Mistake 2. Cashing in long-term investments to pay for short-term debt
Likewise, resist the urge to sacrifice investments such as your IRA, 401k and other long-term holdings to pay off post-divorce debt or to feather that new nest. The long-term harm may outweigh the immediate benefit. “If you are selling highly appreciated assets, you may owe substantial taxes when you sell the various investments,” Rae says. “Additionally, since those assets will no longer be invested, they won’t be helping you stay on track for your various financial goals.” Always consult with a financial advisor or investment planner before liquidating investments.
Mistake 3. Not consulting a tax professional about your new single status
The first year you file taxes as a single person you may be in for a shock if you haven’t considered the implications your new status has on what you owe Uncle Sam. New tax laws taking effect on January 1, 2019 may also impact what you owe if you’re paying alimony. Don’t wait until April 14 to sit down with a tax professional to review your income and withholding. Planning ahead may allow you to make adjustments so you’re not hit with an unpleasant tax surprise on April 15.

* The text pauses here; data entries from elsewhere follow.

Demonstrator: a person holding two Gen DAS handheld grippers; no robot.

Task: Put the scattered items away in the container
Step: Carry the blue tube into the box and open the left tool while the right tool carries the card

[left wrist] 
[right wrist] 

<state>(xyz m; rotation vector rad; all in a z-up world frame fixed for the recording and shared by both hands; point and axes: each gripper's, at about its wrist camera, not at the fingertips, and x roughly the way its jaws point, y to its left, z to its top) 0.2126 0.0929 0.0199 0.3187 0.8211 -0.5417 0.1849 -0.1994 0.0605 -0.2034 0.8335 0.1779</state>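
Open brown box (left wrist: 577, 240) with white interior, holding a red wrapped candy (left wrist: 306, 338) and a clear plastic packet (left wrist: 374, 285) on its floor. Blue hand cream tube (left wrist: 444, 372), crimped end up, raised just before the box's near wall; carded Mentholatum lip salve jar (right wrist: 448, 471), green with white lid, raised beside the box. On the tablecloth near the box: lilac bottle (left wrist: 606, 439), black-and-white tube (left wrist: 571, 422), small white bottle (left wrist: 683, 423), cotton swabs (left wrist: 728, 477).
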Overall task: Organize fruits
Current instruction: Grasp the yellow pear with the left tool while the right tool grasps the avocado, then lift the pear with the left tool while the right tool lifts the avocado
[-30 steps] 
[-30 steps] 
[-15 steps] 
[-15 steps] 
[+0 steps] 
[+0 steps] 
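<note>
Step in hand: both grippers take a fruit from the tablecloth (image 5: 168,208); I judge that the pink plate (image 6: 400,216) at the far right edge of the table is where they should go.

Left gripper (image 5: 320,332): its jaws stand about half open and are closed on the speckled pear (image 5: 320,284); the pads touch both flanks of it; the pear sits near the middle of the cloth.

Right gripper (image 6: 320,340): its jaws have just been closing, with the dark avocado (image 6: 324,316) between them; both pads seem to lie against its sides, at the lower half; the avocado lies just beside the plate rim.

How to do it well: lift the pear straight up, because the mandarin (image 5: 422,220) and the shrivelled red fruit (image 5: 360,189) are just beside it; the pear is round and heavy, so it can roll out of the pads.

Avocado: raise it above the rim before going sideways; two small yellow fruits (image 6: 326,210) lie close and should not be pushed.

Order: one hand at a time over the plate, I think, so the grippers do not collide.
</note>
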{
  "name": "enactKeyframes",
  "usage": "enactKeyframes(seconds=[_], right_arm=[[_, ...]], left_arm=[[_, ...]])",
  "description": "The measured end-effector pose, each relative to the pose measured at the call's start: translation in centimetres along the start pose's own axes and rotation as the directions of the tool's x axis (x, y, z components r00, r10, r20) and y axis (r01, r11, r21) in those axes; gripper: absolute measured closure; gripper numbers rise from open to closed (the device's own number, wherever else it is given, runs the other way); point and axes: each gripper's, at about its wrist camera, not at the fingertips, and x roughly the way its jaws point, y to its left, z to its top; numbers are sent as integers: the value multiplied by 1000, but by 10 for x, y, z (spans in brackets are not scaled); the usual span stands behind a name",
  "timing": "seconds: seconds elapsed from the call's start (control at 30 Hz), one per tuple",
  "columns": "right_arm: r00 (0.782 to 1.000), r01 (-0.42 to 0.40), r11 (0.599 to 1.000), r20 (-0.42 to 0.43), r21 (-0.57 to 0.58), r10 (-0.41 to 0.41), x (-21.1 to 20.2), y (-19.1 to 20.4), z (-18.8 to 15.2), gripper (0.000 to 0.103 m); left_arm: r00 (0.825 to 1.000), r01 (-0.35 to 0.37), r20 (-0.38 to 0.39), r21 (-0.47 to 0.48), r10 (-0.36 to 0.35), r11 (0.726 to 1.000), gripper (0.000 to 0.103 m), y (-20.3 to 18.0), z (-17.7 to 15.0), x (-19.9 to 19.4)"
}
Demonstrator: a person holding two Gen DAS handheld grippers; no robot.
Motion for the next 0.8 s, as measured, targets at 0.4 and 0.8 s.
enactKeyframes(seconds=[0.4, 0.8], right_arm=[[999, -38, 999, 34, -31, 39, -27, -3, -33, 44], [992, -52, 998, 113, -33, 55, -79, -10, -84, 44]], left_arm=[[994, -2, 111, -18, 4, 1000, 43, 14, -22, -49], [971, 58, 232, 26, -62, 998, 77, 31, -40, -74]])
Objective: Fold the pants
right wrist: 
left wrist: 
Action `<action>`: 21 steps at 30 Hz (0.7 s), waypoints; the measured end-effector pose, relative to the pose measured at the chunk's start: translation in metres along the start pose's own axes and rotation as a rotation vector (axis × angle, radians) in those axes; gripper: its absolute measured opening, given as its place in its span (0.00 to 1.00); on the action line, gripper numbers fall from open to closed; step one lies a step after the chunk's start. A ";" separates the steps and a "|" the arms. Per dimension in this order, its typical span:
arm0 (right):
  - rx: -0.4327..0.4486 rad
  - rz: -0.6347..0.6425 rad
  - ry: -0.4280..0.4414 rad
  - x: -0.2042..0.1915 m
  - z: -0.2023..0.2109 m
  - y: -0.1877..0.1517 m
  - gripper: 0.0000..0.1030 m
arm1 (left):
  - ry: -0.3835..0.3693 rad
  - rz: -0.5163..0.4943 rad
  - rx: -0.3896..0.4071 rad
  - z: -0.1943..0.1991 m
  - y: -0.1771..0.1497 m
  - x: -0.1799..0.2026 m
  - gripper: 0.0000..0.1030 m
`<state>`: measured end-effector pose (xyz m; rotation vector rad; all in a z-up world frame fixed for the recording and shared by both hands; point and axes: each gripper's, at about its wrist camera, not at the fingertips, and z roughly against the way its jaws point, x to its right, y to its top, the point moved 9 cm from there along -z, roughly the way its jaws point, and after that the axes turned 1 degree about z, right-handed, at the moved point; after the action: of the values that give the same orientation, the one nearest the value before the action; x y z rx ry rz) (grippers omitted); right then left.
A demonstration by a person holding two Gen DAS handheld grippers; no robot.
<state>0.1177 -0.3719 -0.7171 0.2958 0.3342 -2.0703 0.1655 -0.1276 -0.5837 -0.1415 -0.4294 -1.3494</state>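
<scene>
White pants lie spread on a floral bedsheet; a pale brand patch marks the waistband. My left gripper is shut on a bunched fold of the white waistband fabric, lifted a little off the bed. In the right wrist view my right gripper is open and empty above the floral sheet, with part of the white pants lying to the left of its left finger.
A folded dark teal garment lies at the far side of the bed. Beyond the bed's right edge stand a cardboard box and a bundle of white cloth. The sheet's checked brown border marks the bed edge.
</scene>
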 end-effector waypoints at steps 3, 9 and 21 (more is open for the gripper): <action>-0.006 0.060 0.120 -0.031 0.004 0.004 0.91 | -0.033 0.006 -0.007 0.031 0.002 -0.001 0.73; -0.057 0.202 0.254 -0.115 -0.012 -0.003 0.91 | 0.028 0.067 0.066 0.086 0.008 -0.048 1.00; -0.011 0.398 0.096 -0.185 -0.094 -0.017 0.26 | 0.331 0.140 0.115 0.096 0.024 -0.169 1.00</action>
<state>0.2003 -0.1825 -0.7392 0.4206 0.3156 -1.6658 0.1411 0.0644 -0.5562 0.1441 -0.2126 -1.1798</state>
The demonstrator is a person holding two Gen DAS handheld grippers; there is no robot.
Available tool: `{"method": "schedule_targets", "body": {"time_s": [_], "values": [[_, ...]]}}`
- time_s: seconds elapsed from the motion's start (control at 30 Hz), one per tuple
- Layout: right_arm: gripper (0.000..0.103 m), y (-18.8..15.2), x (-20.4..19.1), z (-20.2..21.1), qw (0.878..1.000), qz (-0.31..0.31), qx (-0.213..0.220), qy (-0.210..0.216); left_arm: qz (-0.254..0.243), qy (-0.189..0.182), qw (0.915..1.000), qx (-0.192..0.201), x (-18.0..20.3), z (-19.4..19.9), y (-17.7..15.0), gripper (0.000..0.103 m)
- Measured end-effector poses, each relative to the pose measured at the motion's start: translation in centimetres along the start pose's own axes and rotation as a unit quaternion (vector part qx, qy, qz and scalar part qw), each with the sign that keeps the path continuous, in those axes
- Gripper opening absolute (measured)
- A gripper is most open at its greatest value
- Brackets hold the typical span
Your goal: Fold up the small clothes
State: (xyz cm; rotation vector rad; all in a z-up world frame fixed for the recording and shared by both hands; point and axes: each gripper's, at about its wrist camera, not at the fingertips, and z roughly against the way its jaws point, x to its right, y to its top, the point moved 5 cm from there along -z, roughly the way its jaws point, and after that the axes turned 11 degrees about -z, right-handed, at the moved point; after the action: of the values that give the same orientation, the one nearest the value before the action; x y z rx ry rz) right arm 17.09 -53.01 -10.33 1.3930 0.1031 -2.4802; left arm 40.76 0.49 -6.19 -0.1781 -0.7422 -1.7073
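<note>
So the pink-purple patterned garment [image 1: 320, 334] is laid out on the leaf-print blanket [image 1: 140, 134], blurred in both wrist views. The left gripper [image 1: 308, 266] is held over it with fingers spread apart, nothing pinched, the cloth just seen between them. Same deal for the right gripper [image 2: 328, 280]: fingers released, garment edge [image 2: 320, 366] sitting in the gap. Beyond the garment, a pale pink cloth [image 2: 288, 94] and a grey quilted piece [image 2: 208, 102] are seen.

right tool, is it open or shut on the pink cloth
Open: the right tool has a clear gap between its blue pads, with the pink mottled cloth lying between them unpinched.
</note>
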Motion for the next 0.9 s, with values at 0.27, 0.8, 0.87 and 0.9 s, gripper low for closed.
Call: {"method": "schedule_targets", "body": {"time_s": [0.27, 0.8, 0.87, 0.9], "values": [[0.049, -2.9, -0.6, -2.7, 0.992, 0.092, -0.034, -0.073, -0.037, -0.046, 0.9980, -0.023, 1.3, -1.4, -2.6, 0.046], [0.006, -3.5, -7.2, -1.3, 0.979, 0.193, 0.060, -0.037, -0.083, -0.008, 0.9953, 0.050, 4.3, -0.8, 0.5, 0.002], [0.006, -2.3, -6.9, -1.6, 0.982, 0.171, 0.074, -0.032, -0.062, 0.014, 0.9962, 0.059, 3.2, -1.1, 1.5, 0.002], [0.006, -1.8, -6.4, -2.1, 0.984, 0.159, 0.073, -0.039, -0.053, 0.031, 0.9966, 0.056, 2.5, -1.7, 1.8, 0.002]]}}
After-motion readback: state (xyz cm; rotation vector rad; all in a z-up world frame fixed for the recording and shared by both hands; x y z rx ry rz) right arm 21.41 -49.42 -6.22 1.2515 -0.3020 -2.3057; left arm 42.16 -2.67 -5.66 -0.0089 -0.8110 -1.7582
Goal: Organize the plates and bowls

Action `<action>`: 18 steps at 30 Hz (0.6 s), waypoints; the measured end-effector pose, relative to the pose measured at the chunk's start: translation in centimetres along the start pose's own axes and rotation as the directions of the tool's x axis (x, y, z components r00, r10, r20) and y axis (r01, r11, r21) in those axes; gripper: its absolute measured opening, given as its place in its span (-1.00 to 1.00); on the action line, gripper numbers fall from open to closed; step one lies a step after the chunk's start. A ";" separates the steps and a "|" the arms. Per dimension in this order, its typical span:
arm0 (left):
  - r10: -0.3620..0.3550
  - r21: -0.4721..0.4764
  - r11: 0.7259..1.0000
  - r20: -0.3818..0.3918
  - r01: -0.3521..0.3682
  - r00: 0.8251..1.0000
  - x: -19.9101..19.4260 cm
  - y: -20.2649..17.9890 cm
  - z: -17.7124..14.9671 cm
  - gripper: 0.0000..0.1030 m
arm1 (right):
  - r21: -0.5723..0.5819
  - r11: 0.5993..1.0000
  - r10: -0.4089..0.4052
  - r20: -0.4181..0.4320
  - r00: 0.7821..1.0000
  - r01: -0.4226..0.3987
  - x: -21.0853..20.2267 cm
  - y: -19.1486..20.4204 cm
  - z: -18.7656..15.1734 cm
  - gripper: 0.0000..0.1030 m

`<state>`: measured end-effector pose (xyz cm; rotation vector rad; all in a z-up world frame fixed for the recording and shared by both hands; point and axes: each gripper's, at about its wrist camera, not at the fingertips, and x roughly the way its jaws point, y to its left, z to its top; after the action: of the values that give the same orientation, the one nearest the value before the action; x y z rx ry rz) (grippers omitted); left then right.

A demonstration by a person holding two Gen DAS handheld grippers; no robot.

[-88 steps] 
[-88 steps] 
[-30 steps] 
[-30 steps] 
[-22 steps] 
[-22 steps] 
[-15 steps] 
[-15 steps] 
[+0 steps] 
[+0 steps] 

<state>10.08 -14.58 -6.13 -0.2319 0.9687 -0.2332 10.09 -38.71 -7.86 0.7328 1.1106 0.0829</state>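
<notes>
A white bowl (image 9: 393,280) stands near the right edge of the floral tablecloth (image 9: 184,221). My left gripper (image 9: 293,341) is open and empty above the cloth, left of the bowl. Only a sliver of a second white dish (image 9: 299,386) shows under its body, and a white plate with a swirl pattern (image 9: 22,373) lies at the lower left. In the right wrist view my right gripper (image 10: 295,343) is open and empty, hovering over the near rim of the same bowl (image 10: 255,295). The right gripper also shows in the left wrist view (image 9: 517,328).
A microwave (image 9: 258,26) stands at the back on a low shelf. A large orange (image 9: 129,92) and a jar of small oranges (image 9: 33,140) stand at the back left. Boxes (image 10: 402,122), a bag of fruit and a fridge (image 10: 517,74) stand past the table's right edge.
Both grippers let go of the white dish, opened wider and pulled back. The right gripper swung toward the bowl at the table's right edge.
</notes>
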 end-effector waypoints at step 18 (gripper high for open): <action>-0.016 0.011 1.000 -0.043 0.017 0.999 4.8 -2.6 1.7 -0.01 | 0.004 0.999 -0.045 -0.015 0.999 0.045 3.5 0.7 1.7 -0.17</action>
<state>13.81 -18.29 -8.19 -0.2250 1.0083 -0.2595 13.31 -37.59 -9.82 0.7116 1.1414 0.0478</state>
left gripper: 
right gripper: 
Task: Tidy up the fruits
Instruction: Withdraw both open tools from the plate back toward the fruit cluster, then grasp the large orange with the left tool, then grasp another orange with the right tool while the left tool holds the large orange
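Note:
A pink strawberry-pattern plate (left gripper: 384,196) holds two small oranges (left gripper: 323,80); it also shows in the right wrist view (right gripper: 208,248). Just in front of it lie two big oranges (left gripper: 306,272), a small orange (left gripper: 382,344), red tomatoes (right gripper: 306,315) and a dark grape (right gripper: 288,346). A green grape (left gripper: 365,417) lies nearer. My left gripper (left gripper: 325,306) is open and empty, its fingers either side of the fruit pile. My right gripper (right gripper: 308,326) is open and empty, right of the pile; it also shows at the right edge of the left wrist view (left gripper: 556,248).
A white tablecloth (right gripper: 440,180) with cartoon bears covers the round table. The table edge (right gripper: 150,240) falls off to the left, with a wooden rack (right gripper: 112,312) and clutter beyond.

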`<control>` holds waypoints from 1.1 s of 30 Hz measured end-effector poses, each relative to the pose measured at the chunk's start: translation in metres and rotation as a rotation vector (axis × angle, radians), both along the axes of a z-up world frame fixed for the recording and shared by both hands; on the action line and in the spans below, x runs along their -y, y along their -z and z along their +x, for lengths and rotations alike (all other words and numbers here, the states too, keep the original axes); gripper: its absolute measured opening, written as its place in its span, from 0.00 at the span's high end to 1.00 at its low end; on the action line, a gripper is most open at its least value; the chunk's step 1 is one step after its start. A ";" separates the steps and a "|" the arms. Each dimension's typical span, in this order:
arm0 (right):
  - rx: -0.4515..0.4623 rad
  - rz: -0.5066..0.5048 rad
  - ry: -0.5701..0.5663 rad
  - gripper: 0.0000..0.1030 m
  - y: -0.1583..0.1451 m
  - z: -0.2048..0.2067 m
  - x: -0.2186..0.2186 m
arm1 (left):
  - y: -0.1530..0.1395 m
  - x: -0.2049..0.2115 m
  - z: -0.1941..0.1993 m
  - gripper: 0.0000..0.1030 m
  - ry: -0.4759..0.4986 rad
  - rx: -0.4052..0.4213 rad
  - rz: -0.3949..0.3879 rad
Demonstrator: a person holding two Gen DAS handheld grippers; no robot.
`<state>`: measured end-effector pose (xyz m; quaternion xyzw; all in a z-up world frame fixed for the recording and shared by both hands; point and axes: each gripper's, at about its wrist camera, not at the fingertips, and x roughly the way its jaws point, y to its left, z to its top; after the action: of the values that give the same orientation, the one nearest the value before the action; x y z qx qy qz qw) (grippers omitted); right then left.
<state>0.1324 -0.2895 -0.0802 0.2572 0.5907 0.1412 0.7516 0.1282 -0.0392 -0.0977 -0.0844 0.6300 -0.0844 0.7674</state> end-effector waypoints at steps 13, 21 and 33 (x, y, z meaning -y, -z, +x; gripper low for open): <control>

Mistake 4. Fighting over the house at all costs
The marital home can become a particularly sensitive battleground. As a symbol of stability and familiarity, you may feel the pain of losing it is worse than losing your spouse. Rae says think twice before demanding your marital residence in the settlement. “While it may be a gorgeous estate and worth millions, it may also come with a huge mortgage and a high-cost to maintain,” he says. “At the same time there have been recently divorced people stuck with a house that’s worth less than what they owe. (Negative equity). Make sure you consider all of your options when deciding what to do with the marital home.”
Mistake 5. Quitting your job to avoid paying alimony
Sudden changes in earnings can be reason for a modification in payments of child support or alimony, however, deliberately sabotaging your career and earnings just to keep from honoring the terms of your divorce agreement is “like cutting off your nose to spite your face,” says Rae. “At some point in time you will most assuredly go back to work,” he says. “If not, you will most likely suffer more, financially, from not earning a paycheck than you would writing that horrid alimony check.” In general, any action taken strictly out of spite is probably not going to benefit you in the long run. However, if you are considering a career change, going back to school, etc. as part of your post-divorce life, talk to your attorney about what this could mean for you, financially.
Mistake 6. Not having a financial plan
Even if your divorce is amenable and equitable, any major life changes should trigger a meeting with your financial advisor. If you don’t have an advisor, it’s time to get one. Many work for a reasonable annual fee or on a commission basis. Some banks even offer free financial planning services. Sitting down with an unbiased financial professional can help you prioritize your spending and savings plans as you set short- and long-term goals. Financial advisors may also keep you on track when it comes to updating beneficiaries of insurance and investment accounts, and wills.
Of course, avoiding these six common financial missteps won’t entirely take the sting out of your divorce, but smart money management can help you get back on your feet sooner and keep you from having regrets down the road.